Why do we need to track the sequence @seq of words already visited? Because we must only use each Pokemon name once! If we’re allowed to use a Pokemon name more than once, we could generate an infinite length sequence of names - by finding a loop of words and going round the loop forever. The shortest form of word loop involves finding a Pokemon name starting and ending with the same letter, such as girafarig and reusing that name indefinitely.

To summarise this, I wrote a function comment to explain what findseq() does and why anyone should want to call it:

  #
  # findseq( $currw, @seq );
  #    Find all sequences of words from $currw onwards,
  #    given that we've already visited words in @seq,
  #    and update the global @longseq if any sequences
  #    we find are longer than that.
  #
  fun findseq( $currw, @seq )
  {
  }

(Note that I’m using, as I often do, Perl’s CPAN module Function::Parameters to provide a nicer Perl function syntax. Perl 5 has recently implemented such a syntax, but only since Perl 5.24, and I don’t routinely assume that I am using such a new version when I write general purpose Perl code. I really wish the Perl community had implemented something similar 15-20 years ago, rather than distract themselves with Perl 6. Whatever).

Having assumed that I had the function findseq( $currw, @seq ) available (even though I haven’t written it yet), I wrote the main code to call it:

  my @longseq = ();    # longest sequence found so far..

  # search for sequences starting with each word in turn..
  foreach my $sw (@words)
  {
     findseq( $sw, () );
  }

  my $longest = @longseq;

  say "\nlongest sequence is length $longest: @longseq";
  exit 0;

Next I wrote the function body, according to the specification in the comment, as a recursive function (which seemed natural):

  fun findseq( $currw, @seq )
  {
    # extend @seq sequence
        push @seq, $currw;

    # convert @seq to set for quick lookups
        my %used = map { $_ => 1 } @seq;

    # find the last letter of currw
        $currw =~ /(.)$/; my $lastletter = $1;

    # look up all words starting with lastletter
        my $nextw = $sw{$lastletter};

    # if there are any, try each word
        if( defined $nextw )
        {
                foreach my $nextword (@$nextw)
                {
                        findseq( $nextword, @seq ) unless $used{$nextword};
                }
        } else
    # @seq is finished
        {
                #say "found sequence @seq";
                my $len = @seq;
                if( $len > @longseq )
                {
                        say "longest seq so far (len $len): @seq" if $debug;
                        @longseq = @seq;
                }
        }
  }

This completes the first version of my Perl program, v1.pl, it only took about 10 minutes to write, was just over 100 lines of Perl code (a lot of them comments!), and I’m pleased to report that it worked first time. When I ran it, it took over 30 seconds searching, and then reported:

  longest sequence is length 23: machamp petilil landorus scrafty yamask
  kricketune emboar registeel loudred darmanitan nosepass simisear
  relicanth heatmor rufflet trapinch haxorus seaking girafarig gabite
  exeggcute emolga audino

You may wish to spend a moment convincing yourself that this is a valid Pokemon chain in the sense of the Perl Challenge, i.e. that each successive word starts with the same letter the previous word ended with.

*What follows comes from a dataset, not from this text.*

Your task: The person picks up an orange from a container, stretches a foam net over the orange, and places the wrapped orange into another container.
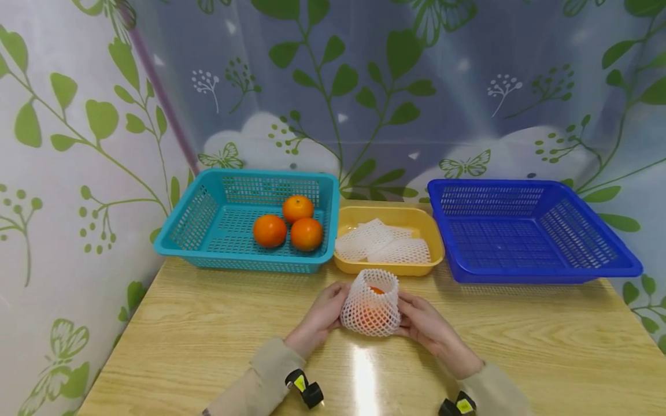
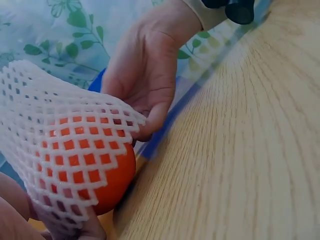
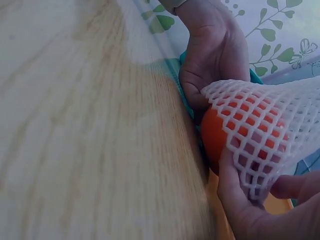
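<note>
1. Head view: an orange [image 1: 373,309] sits on the wooden table [image 1: 208,335], near its middle, wrapped in a white foam net sleeve [image 1: 370,303]. The sleeve's mouth stands open at the top, so a patch of fruit shows through it.
2. Left hand [image 1: 324,315] cups the sleeve from one side, fingers curled against the mesh; right hand [image 1: 428,323] cups it from the other. Judged from this two-sided hold, the hands steady the fruit while the net is seated around it.
3. Left wrist view: the net [image 2: 65,145] covers the upper part of the orange [image 2: 117,180], whose lower curve is bare; the opposite hand's fingers [image 2: 150,117] pinch the net's edge.
4. Right wrist view: the thumb [image 3: 235,200] presses the mesh [image 3: 265,135] against the fruit [image 3: 215,135], and the other hand [image 3: 215,60] grips the far side.
5. Teal basket [image 1: 208,254], behind and to the left, holds three bare oranges [image 1: 269,230], grouped near its right wall.
6. Yellow tray [image 1: 432,240], in the middle, holds a pile of flat foam nets [image 1: 382,245]; their count cannot be told.
7. Blue basket [image 1: 614,268], to the right, holds nothing visible.
8. Count: four oranges, one of them netted; two baskets; one tray; two hands.
</note>
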Demonstrator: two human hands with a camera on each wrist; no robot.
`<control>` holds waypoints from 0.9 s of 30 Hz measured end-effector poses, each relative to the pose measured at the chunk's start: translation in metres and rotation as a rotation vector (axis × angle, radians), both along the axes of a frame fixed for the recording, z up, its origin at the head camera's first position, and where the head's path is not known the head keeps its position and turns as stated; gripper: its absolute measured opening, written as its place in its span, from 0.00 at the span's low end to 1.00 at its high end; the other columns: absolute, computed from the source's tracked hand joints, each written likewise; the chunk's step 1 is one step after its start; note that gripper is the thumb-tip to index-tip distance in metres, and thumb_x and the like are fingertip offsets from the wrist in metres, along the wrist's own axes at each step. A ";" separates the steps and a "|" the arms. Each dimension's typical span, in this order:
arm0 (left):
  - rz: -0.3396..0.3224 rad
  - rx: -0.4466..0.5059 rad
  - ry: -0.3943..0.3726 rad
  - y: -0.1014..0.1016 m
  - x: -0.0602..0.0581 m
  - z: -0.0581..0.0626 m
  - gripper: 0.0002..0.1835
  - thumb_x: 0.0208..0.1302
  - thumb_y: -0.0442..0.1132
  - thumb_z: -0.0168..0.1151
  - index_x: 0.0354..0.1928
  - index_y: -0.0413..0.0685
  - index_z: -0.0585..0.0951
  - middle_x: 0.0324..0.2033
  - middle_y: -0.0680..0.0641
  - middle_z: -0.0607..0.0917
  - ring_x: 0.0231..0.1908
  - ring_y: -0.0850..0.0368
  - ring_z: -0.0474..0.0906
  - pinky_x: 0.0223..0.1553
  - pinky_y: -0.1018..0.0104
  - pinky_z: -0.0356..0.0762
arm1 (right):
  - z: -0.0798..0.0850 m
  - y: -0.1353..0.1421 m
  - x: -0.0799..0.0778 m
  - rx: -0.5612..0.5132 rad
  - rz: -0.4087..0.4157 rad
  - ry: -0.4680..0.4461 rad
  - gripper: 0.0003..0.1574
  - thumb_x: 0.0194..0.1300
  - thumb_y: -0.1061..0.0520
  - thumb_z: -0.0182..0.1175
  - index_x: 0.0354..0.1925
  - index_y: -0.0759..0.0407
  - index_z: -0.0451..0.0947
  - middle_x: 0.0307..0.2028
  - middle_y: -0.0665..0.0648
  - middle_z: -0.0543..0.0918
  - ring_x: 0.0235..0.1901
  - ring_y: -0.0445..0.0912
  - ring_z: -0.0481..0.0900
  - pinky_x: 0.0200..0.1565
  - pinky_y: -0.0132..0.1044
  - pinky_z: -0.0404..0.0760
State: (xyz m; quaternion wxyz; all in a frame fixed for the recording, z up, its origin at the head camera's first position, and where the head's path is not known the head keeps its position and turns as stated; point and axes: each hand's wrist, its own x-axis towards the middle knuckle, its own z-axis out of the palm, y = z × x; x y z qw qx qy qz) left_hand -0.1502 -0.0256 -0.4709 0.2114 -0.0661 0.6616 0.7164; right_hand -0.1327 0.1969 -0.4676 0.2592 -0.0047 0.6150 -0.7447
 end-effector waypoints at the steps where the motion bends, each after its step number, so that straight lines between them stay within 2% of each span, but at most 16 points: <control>1: 0.003 0.003 0.010 0.001 0.000 0.000 0.21 0.82 0.45 0.45 0.60 0.35 0.74 0.43 0.44 0.80 0.35 0.57 0.77 0.30 0.69 0.77 | 0.001 -0.001 -0.001 0.011 0.010 0.002 0.30 0.83 0.57 0.40 0.70 0.79 0.56 0.41 0.52 0.87 0.41 0.41 0.86 0.46 0.36 0.86; 2: 0.007 0.005 0.019 0.002 0.000 0.000 0.21 0.82 0.45 0.44 0.60 0.35 0.74 0.43 0.44 0.80 0.35 0.57 0.77 0.30 0.68 0.78 | 0.001 -0.002 -0.002 0.022 0.019 0.008 0.32 0.83 0.57 0.39 0.71 0.83 0.53 0.42 0.53 0.87 0.42 0.41 0.85 0.48 0.36 0.85; 4: 0.019 0.011 0.034 0.003 -0.001 0.001 0.21 0.82 0.45 0.45 0.59 0.34 0.74 0.43 0.44 0.80 0.35 0.57 0.77 0.29 0.68 0.77 | 0.002 -0.003 -0.003 0.049 0.027 0.014 0.32 0.83 0.58 0.38 0.69 0.86 0.54 0.43 0.55 0.86 0.43 0.41 0.85 0.49 0.36 0.85; 7: 0.047 0.020 0.052 0.004 -0.001 0.002 0.20 0.81 0.46 0.45 0.58 0.34 0.74 0.41 0.45 0.80 0.33 0.59 0.75 0.29 0.69 0.75 | 0.004 -0.005 -0.005 0.088 0.010 0.021 0.31 0.83 0.59 0.38 0.69 0.85 0.55 0.43 0.55 0.86 0.42 0.41 0.84 0.48 0.36 0.85; 10: 0.090 0.007 0.107 0.006 -0.003 0.005 0.20 0.81 0.47 0.46 0.55 0.35 0.76 0.41 0.47 0.80 0.37 0.60 0.73 0.36 0.71 0.72 | 0.008 -0.008 -0.006 0.108 -0.024 0.027 0.31 0.83 0.58 0.39 0.69 0.83 0.57 0.44 0.55 0.85 0.42 0.40 0.84 0.47 0.34 0.85; 15: 0.194 0.012 0.218 0.012 -0.006 0.013 0.19 0.81 0.46 0.49 0.49 0.36 0.79 0.42 0.46 0.81 0.42 0.58 0.72 0.45 0.68 0.71 | 0.018 -0.011 -0.007 0.050 -0.074 0.024 0.36 0.83 0.48 0.43 0.72 0.76 0.58 0.50 0.56 0.81 0.44 0.43 0.83 0.47 0.35 0.85; 18: 0.244 0.038 0.269 0.018 -0.006 0.018 0.18 0.80 0.46 0.50 0.48 0.37 0.79 0.43 0.46 0.82 0.43 0.58 0.74 0.47 0.67 0.73 | 0.023 -0.012 -0.008 -0.020 -0.052 0.020 0.42 0.81 0.39 0.42 0.74 0.71 0.54 0.55 0.60 0.77 0.46 0.47 0.83 0.52 0.42 0.84; 21: 0.272 0.071 0.308 0.023 -0.007 0.022 0.17 0.80 0.47 0.51 0.48 0.38 0.79 0.44 0.46 0.82 0.44 0.58 0.75 0.49 0.67 0.73 | 0.026 -0.013 -0.008 -0.073 0.000 0.040 0.46 0.81 0.37 0.42 0.77 0.68 0.48 0.59 0.62 0.76 0.51 0.50 0.83 0.57 0.50 0.81; 24: 0.279 0.095 0.341 0.026 -0.008 0.024 0.17 0.80 0.47 0.52 0.48 0.38 0.79 0.44 0.46 0.82 0.43 0.58 0.76 0.48 0.67 0.74 | 0.028 -0.012 -0.007 -0.097 0.021 0.067 0.43 0.82 0.39 0.42 0.78 0.65 0.48 0.59 0.57 0.77 0.53 0.49 0.83 0.60 0.51 0.79; 27: 0.281 0.098 0.362 0.027 -0.009 0.025 0.17 0.79 0.46 0.52 0.48 0.37 0.79 0.43 0.47 0.82 0.42 0.59 0.76 0.47 0.67 0.74 | 0.028 -0.012 -0.007 -0.127 0.023 0.081 0.36 0.82 0.41 0.42 0.75 0.60 0.57 0.57 0.51 0.79 0.53 0.46 0.83 0.60 0.50 0.79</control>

I should note that there are in fact many different equally long sequences of length 23. It would be very easy to track all of them in our Perl code, but I’ll ignore that.

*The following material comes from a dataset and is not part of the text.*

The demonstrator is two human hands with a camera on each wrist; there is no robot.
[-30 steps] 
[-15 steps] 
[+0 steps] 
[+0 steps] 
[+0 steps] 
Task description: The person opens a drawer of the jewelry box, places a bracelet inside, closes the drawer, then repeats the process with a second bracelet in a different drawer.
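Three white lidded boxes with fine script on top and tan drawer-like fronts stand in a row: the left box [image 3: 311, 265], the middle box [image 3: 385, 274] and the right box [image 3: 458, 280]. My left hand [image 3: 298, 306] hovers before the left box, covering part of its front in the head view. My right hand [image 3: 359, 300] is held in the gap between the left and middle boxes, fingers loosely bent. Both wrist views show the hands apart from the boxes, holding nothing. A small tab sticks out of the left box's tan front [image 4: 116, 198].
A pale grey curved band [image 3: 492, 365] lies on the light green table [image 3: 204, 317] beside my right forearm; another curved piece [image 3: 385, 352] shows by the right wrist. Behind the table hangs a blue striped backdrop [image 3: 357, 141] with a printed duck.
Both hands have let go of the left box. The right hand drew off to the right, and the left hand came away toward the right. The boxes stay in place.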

At this point of course, we’ve solved the first Challenge: We were asked to find any longest sequence of the given Pokemon names under the chain rule, and we have produced a suitable long sequence. It’s an interesting question how we convince ourselves that no longest sequence of these particular Pokemon names exists, in practice we might ask someone else solving the same challenge whether they’ve found any sequence longer than 23 words: Let’s assume that 23 is the correct upper length, so we’ve found a correct answer.

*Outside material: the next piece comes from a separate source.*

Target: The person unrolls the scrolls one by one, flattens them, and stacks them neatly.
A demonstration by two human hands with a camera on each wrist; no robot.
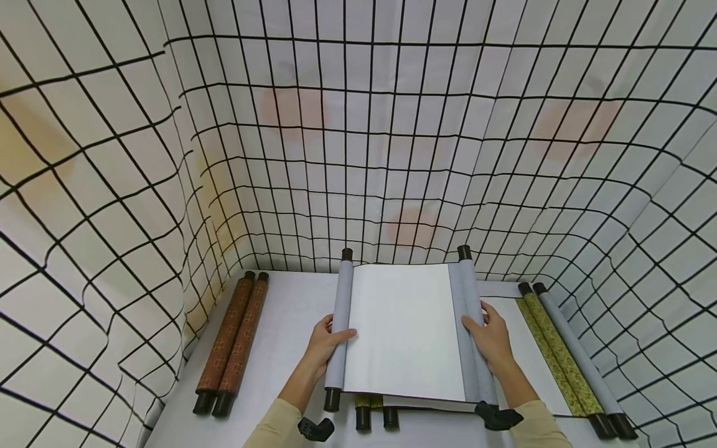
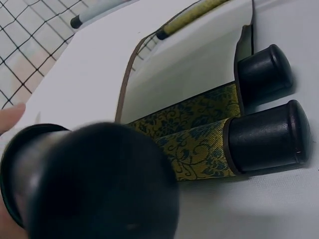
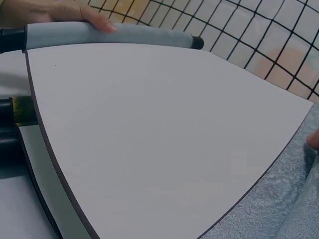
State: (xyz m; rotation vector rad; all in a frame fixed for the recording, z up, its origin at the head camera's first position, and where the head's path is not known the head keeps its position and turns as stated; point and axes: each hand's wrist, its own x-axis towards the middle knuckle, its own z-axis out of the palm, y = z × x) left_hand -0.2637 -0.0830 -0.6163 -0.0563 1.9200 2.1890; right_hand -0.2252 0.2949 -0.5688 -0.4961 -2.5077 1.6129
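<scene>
A partly unrolled scroll (image 1: 403, 330) with blank white paper and blue-grey brocade ends is held raised over the table. My left hand (image 1: 325, 341) grips its left roller (image 1: 339, 305), thumb over the front at the paper's edge. On the right roller (image 1: 477, 348) my right hand (image 1: 494, 336) curls from the outer side, thumb across the brocade. The paper spans flat between both hands. Below it lies a second scroll with yellow-green brocade (image 2: 199, 154), its paper partly spread and mostly hidden in the head view. A blurred black roller knob (image 2: 104, 184) fills the left wrist view's foreground.
Two red-brown patterned scrolls (image 1: 232, 342) lie side by side at left. Toward the right edge lie a yellow-green roller (image 1: 566, 348) and a blue-grey roller (image 1: 582, 354), side by side. Black wire grid (image 1: 414, 155) encloses the white table (image 1: 285, 323) at the back and sides.
</scene>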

Optimizing our Solution: Profile the Baseline

Ok, so now we have some working, elegant, well commented Perl code which solves our longest-path problem. How might we optimize it? The first rule of optimization is that we don’t understand the run-time performance of any code, even if we’ve just written it!.

So we need a tool that can measure where our program actually spends it’s time. Such a tool is called a profiler. Perl comes with a basic built-in profiler, but a team working for the New York Times wrote a much more sophisticated Perl profiler a few years ago: it comes as a CPAN module called Devel::NYTProf, which you could install via cpanm install Devel::NYTProf, or installing an OS-level package (sudo apt install libdevel-nytprof-perl on Debian and Ubuntu systems).

Once you have Devel::NYTProf installed, you can gather profiling information from a run of your program by:

perl -d:NYTProf YOUR_PERL_PROGRAM

Note that running your code in profiling mode often causes it to take significantly longer to run. Our solution took just over 30 seconds (32.6s on my system, actually) when running it normally (without profiling), but running it under NYTProf as follows took just under a minute to run (55.6s):

time perl -d:NYTProf ./v1.pl

That produced a large binary file called nytprof.out. A human-readable profiling report can be generated from that, in another 20 seconds or so, by:

nytprofhtml nytprof.out

This produces a directory called nytprof containing an html-format profiling report: A copy of it is available here, renamed as v1, opening in a new tab.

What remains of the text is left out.